When most people talk about distributed systems, they can make certain assumptions about how the system functions. For example, we usually can (safely) assume that a distributed system — no matter the intricacies of how it has been set up or architected — is can be used by its users.
This might seem super obvious at first glance, but the deeper that we get into distributed systems, the more we start to come across situations where our system actually isn’t usable to our end users. And this makes a system a little shaky, uncertain, and unreliable. Of course, none of us want that — that just sounds bad. When we design and build a system, we hope (and maybe pray!) that it works and can stand up on its own two feet, so to speak. In the world of distributed systems, the reliability of a system and how self-sufficient it happens to be is closely-tied to it has been built and what situations it is able to handle.
A reliable system is one that can withstand obstacles that come in front of it, which is what all of us strive towards. But there’s a whole language behind reliability and the architecture of a system that we haven’t quite dug into yet, and these terms and concepts come up a lot in this field. So let’s dive into what makes for reliable systems, and how we can talk about them!
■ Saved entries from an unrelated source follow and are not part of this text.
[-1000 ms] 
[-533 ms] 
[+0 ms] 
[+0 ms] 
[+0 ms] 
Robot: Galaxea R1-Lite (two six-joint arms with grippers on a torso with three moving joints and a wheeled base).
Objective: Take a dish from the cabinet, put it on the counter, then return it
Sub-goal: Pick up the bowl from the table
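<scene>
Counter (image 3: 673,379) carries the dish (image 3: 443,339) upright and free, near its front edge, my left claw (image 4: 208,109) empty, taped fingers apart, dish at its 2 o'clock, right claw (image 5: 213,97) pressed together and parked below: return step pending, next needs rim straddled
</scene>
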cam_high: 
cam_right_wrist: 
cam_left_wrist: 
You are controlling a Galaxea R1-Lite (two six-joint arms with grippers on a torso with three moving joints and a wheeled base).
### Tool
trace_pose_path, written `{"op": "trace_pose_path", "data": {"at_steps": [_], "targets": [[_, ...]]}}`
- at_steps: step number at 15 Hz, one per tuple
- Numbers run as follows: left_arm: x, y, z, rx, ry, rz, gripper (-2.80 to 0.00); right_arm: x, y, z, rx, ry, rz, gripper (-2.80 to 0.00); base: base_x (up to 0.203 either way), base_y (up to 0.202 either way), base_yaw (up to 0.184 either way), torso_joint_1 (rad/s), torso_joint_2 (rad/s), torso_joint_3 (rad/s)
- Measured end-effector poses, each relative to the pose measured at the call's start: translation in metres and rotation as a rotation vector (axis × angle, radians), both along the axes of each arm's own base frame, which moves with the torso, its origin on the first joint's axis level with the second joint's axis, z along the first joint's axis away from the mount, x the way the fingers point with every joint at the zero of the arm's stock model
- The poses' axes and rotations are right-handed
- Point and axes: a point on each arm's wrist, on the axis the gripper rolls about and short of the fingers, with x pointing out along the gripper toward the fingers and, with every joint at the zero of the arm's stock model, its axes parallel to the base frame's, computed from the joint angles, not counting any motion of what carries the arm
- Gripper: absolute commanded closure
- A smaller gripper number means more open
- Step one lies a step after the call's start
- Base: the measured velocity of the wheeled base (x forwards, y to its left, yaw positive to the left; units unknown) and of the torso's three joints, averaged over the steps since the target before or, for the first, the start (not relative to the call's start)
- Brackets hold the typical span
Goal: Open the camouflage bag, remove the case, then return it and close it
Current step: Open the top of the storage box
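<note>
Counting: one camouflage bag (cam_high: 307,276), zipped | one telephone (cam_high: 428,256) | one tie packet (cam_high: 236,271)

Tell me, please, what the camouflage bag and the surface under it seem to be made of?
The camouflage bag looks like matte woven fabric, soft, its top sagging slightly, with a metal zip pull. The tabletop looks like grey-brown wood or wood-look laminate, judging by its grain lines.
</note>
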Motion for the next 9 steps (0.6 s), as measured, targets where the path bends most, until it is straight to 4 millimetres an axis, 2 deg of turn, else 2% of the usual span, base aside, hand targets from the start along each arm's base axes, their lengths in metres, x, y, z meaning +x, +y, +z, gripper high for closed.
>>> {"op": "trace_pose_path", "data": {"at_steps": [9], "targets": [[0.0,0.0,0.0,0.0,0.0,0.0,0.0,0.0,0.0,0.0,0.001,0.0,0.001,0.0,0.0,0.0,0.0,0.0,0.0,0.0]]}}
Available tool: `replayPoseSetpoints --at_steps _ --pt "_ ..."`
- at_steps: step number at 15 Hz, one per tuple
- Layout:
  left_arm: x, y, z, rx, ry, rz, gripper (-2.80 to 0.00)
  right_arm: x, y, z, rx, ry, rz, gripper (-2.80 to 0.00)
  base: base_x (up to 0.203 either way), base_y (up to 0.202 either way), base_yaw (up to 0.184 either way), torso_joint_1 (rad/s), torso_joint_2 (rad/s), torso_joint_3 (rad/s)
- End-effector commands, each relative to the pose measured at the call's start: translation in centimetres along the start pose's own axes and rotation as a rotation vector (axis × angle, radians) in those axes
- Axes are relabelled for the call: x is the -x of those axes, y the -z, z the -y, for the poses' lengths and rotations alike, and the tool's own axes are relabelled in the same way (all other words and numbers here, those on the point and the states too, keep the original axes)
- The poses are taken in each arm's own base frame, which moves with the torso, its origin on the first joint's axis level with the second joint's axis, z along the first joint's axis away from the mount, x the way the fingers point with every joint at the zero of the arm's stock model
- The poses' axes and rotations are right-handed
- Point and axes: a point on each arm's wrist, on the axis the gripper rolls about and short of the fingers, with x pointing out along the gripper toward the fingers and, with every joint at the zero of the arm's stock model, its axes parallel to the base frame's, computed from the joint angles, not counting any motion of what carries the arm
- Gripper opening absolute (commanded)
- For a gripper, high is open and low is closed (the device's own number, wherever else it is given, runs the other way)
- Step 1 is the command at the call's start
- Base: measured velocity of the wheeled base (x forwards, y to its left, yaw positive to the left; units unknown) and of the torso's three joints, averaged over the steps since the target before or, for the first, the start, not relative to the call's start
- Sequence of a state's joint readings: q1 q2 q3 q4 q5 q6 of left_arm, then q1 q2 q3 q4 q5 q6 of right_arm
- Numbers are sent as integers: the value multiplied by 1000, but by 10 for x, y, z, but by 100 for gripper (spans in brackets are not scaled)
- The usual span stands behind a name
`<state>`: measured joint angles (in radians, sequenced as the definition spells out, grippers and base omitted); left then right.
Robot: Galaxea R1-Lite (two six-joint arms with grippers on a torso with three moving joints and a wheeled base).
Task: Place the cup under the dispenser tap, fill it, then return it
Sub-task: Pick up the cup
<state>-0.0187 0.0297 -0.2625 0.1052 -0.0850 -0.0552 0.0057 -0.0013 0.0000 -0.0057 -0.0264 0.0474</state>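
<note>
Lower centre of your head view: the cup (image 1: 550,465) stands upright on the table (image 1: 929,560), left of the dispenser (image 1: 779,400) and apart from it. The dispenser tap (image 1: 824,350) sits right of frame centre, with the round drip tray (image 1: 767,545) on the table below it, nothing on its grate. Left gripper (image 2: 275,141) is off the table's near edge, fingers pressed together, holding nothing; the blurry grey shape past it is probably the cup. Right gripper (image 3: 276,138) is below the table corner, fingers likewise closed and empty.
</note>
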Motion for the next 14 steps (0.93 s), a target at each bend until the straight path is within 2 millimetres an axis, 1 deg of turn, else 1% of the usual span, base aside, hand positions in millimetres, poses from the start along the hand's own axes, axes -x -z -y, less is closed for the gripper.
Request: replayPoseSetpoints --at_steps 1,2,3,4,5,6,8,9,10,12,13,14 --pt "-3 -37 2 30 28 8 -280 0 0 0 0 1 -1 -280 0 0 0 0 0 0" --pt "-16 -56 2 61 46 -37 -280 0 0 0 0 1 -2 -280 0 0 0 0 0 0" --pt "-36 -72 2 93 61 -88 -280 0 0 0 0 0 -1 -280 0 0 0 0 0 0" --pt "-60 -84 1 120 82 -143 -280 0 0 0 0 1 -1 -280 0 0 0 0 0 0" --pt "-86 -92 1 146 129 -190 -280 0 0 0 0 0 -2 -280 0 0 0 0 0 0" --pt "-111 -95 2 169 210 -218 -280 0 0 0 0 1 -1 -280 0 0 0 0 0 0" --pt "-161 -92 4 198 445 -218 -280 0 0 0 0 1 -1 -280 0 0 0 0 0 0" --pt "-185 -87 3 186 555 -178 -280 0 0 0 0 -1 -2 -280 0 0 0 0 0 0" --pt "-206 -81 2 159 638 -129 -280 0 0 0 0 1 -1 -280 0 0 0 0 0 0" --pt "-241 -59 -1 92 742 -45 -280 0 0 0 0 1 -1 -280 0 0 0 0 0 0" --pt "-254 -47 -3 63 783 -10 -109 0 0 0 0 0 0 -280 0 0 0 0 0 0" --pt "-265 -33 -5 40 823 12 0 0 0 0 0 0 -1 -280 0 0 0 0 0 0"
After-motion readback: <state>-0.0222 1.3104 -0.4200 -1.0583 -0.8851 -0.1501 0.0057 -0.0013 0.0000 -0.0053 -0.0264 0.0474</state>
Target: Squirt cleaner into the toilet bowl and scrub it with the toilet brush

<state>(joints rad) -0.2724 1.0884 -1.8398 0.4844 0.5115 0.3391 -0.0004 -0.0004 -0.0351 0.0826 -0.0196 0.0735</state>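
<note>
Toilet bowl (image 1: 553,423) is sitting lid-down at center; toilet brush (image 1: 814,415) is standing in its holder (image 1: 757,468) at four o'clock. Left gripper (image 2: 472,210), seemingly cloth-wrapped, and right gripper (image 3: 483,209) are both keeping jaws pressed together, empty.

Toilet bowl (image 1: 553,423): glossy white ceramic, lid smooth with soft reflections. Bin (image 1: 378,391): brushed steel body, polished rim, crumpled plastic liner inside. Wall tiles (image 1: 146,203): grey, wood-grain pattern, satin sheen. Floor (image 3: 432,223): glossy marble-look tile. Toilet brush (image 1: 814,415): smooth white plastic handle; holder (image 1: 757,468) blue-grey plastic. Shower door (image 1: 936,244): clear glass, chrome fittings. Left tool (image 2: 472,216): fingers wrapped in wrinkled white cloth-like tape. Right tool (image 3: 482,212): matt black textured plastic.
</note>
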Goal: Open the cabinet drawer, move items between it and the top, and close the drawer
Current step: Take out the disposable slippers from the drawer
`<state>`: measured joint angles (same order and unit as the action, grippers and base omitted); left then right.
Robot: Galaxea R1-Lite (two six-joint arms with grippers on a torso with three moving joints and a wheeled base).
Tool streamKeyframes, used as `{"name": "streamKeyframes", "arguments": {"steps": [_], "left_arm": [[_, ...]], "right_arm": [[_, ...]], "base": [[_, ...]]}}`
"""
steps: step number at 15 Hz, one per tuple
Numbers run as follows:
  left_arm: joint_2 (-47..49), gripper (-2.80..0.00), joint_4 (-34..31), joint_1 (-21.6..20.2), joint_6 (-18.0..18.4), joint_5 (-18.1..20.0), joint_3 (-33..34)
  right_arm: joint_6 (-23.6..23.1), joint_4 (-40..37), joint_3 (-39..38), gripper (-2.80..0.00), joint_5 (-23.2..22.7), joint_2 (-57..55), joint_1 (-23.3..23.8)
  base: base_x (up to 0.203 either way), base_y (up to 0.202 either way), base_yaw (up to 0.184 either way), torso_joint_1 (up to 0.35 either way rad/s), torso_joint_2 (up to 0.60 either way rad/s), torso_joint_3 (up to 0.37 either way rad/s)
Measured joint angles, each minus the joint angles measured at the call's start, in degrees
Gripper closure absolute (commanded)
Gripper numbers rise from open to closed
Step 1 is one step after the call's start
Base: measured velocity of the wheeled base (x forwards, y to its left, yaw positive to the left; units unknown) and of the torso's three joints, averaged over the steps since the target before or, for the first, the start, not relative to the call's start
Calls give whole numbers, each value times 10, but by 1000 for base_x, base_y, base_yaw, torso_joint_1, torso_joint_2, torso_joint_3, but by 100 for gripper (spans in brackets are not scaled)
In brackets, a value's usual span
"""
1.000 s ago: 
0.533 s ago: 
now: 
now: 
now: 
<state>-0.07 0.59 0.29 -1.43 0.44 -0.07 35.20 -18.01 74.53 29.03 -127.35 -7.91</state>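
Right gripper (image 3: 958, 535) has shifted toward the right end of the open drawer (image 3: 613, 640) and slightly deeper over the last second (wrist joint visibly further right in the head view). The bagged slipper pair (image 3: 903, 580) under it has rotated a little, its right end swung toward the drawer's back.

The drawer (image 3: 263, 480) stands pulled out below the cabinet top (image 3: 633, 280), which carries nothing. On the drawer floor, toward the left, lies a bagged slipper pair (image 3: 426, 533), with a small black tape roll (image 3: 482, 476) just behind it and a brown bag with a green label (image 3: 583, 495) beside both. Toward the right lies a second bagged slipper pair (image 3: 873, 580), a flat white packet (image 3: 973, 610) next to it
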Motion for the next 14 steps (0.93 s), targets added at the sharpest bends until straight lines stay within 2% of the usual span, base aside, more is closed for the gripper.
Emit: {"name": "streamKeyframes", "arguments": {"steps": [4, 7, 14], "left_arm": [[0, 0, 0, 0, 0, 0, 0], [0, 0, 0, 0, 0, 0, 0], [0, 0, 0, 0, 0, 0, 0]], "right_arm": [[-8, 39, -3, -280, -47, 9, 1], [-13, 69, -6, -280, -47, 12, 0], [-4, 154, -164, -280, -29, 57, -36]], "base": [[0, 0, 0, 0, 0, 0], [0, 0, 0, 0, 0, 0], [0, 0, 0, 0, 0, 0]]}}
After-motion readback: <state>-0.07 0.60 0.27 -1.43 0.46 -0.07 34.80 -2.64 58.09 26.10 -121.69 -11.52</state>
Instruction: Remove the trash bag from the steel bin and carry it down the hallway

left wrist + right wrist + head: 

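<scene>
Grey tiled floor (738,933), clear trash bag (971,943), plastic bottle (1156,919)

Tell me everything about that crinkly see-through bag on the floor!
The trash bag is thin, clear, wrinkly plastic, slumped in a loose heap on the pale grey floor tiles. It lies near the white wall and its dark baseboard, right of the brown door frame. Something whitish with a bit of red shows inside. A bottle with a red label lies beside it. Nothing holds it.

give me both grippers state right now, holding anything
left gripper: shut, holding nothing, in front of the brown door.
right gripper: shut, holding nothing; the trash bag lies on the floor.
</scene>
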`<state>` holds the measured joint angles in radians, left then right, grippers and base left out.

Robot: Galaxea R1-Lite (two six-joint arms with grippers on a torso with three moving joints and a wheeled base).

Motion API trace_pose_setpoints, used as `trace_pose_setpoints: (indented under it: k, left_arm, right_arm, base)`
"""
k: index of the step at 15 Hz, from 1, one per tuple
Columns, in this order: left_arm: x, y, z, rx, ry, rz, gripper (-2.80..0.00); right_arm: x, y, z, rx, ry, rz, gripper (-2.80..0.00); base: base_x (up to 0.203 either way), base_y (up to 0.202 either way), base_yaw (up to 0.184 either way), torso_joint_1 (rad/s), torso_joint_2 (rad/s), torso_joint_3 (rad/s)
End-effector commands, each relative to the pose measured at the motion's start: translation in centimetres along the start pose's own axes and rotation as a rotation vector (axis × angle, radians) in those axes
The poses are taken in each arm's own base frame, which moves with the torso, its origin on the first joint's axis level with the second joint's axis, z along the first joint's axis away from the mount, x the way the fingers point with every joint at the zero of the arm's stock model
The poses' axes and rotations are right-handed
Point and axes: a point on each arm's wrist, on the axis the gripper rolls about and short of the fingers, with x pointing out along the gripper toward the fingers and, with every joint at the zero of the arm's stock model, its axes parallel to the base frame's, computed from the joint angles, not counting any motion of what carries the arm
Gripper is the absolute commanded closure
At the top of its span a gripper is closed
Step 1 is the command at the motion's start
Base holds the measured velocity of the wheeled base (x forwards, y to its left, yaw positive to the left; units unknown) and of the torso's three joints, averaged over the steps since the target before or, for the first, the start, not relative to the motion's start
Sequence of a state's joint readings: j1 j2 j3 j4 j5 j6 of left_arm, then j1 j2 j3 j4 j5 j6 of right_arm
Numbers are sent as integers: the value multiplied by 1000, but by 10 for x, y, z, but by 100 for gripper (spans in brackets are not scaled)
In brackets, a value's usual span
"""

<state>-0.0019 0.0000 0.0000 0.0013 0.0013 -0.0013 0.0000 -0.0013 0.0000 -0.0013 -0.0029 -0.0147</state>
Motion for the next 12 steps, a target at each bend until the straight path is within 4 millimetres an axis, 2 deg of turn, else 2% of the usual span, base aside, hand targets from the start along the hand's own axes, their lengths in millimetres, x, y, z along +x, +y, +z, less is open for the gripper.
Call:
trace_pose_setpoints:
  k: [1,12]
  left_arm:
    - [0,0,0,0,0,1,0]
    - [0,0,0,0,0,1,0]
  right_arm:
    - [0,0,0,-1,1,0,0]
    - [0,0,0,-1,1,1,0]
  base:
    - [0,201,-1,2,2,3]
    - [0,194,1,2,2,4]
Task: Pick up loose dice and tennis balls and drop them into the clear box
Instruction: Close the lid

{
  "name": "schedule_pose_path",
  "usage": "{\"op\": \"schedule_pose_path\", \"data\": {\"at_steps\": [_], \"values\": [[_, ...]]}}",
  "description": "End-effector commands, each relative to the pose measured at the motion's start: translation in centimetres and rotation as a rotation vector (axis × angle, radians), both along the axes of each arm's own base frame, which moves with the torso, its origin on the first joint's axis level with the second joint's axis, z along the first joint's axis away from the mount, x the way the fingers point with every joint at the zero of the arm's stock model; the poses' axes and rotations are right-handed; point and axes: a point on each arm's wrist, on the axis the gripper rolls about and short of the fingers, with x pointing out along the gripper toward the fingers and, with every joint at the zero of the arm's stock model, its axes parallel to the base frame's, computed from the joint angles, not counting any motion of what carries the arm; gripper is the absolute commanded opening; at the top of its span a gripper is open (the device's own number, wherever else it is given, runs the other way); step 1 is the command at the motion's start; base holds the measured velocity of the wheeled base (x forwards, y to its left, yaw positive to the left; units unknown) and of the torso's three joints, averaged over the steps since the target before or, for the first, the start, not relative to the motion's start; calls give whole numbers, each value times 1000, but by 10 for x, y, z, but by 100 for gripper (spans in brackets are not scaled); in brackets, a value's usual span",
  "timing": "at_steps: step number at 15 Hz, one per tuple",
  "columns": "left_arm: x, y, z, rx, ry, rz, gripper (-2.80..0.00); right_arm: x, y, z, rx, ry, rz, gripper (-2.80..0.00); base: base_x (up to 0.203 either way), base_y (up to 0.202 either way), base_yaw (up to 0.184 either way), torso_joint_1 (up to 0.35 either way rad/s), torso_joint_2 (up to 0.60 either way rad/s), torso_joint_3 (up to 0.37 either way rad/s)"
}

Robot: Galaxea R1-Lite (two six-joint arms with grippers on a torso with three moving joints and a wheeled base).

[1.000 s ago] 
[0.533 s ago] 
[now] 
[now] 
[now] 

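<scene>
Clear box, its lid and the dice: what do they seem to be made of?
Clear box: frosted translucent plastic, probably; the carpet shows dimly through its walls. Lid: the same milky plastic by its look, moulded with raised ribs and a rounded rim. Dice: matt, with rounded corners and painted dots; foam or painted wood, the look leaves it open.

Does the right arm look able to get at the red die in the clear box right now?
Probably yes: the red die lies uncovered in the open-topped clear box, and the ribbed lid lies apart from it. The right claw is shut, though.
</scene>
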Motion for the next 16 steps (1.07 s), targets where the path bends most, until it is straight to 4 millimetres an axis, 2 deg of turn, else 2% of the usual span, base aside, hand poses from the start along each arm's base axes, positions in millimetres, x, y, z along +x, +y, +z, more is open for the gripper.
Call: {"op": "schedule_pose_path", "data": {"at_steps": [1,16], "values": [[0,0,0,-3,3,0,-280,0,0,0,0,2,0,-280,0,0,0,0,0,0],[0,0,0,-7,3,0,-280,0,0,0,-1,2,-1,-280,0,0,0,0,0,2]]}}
Ready, set, available to use
Fundamentally, a reliable distributed system is one that behaves in certain ways. Depending on the kind of system that we’re building and what we expect it to do, “reliability” could be defined in different ways (not to mention the fact that some systems might put more emphasis on certain aspects of reliability as compared to others).
But no matter the idiosyncrasies of what our system is going to do, or how it is built, one thing is for sure: we want our users to be able to access it! In the world of computing, if a system is able to be accessed by its end users (and behaves as expected when it is accessed), it is said to be available.
The more often that a system’s behaves correctly from a user’s perspective is what determines the system’s availability. Oftentimes, this might just be as simple as the user being able to access the system, or being able to retrieve some data and interact with it; ultimately, the availability of a system depends entirely on what exactly the system does. But, as a basic baseline, we can assume that a user has to be able to interact with the system on a fundamental level — for example, they should be able to access their account or a webpage or app — in order for the system to be considered “available”.
Now, as designers and creators of a system, it would make sense for us to take availability into serious consideration when building and maintaining a distributed system. Clearly, we’d want our users to be able to access our system, and most likely, we’d be the first to know if our (perhaps angry?) users weren’t able to access the system as they’d expect to.
Thankfully, there’s a metric that we might have already run into that helps us evaluate and quantify how well we’re doing when it comes to meeting our end users expectations and needs! Uptime is a way for us to express our system’s availability in a quantifiable way.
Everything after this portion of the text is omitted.